The schooner carried fourteen guns and was called the Mars. The sloop, named the Comet, carried ten guns, and was commanded by Captain Decatur. By eight o'clock in the morning they were alongside of the Triton. They ordered the master of the latter to lower one sail and bind the helm to starboard. Then each privateer sent an officer and five men aboard, and the Mars took the Triton in tow, and brought her into Barnegat Inlet, where she was anchored. The Mars, which had taken on board the master and several seamen from the Triton, presently got among the breakers and capsized. Only two of her crew were drowned, but all had to swim for it. This happened within two gun-shots of the place where the Triton lay at anchor. The captain of the Mars had previously ordered the Hessian lieutenant-colonel to come on board of that vessel, but had fortunately excused him from doing so on account of his sickness.
On the 29th of September the Triton was brought into Little Egg Harbor. Here the prisoners were disembarked. They passed through Philadelphia and were at last quartered at Reading. The officers were exchanged and returned to New York in December, 1780.

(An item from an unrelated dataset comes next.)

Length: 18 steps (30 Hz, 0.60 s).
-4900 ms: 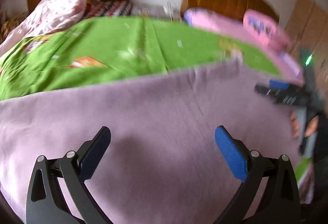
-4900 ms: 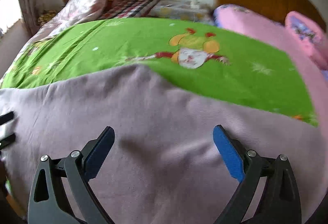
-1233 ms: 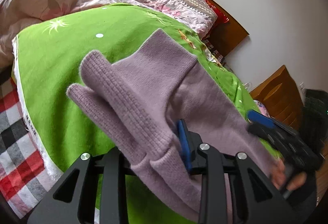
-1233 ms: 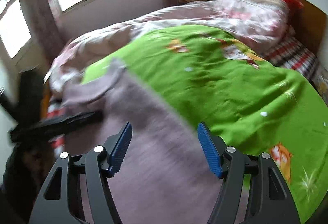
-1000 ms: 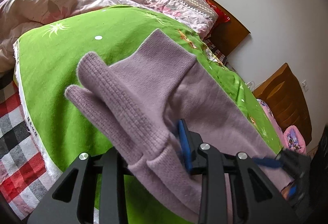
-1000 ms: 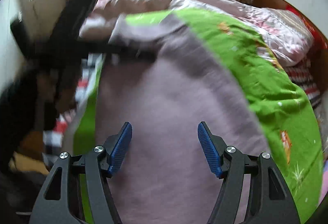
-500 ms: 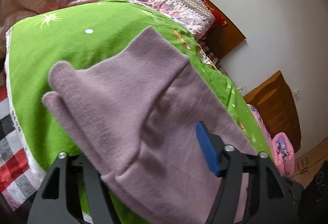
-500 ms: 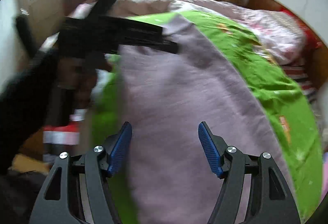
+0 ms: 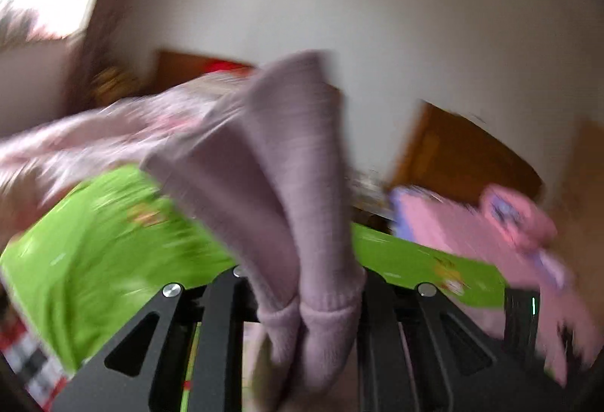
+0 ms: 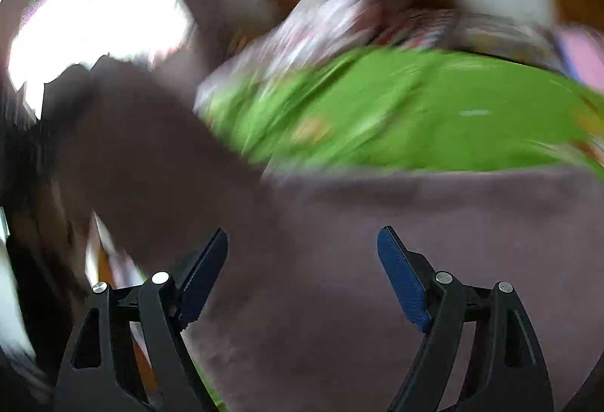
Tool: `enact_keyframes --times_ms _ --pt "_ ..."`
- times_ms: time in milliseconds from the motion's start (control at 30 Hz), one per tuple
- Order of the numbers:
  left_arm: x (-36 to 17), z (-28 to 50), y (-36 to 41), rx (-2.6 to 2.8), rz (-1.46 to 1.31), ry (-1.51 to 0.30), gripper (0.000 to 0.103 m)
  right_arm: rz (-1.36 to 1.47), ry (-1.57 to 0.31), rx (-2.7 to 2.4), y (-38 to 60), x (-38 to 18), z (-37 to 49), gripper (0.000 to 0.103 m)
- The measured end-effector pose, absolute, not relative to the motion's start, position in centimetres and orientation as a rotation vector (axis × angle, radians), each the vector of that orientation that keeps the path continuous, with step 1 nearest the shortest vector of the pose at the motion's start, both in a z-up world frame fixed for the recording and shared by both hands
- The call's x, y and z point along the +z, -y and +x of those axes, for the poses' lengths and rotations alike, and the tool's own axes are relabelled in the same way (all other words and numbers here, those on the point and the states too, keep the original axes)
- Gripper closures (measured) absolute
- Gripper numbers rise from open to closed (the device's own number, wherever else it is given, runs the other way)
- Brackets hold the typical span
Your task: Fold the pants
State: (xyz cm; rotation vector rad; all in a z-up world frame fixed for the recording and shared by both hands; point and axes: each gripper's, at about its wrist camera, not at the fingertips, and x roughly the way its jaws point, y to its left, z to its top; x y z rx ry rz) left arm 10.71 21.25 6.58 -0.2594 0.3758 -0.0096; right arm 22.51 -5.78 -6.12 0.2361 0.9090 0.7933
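The mauve knit pants (image 9: 287,185) are bunched between the jaws of my left gripper (image 9: 302,302), which is shut on the cuffs and holds them lifted above the bed; its fingertips are hidden by the cloth. In the right wrist view the rest of the pants (image 10: 415,242) lies spread on the green bedsheet (image 10: 434,110). My right gripper (image 10: 302,268) is open and empty just above that cloth. Both views are blurred by motion.
A pale pink floral quilt (image 9: 94,140) lies at the left of the bed, a pink blanket (image 9: 472,223) at the right. Wooden headboards (image 9: 464,155) stand against the white wall. A bright window (image 10: 94,23) is at the left.
My left gripper has closed on the pants cuffs and swung them up and round toward the headboard. My right gripper stays open and has turned over the spread pants.
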Motion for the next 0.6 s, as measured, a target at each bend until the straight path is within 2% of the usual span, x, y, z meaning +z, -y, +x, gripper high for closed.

Of the six vessels in which the Knyphausen and Lossberg regiments we're embarked, one returned safely to New York with her passengers; the fate of one I have not been able to trace with certainty; one was lost at sea with all hands; two were disabled in the storm and afterwards taken by American privateers.
The remaining vessel, the Badger, with part of the Lossberg regiment, lost her fore and main masts in the storm. She was afterwards attacked by two small privateers, which followed her for two days and fired at her, but drew off on account of the determined attitude of the Hessians. On the 9th of October, however, a privateer mounting twelve guns attacked the Badger, and the latter, having no cannon, was obliged to surrender. A lieutenant, three ensigns, and twenty men were taken on board the privateer, together with the equipment of the remaining Hessians. The privateer seems, moreover, to have retained at first some hold on the Badger herself, on which a Hessian captain, who was sick, with a surgeon and most of the privates, still remained; for it is stated in the journals that the frigate Solebay, on the following day, freed the Badger from the privateer, and subsequently brought her safely to New York.
- MSS. Wiederhold's Diary, Journals of the Regiment von Lossberg (Heuser and Piel), of the Jäger Corps, and of the Grenadier Battalion von Platte.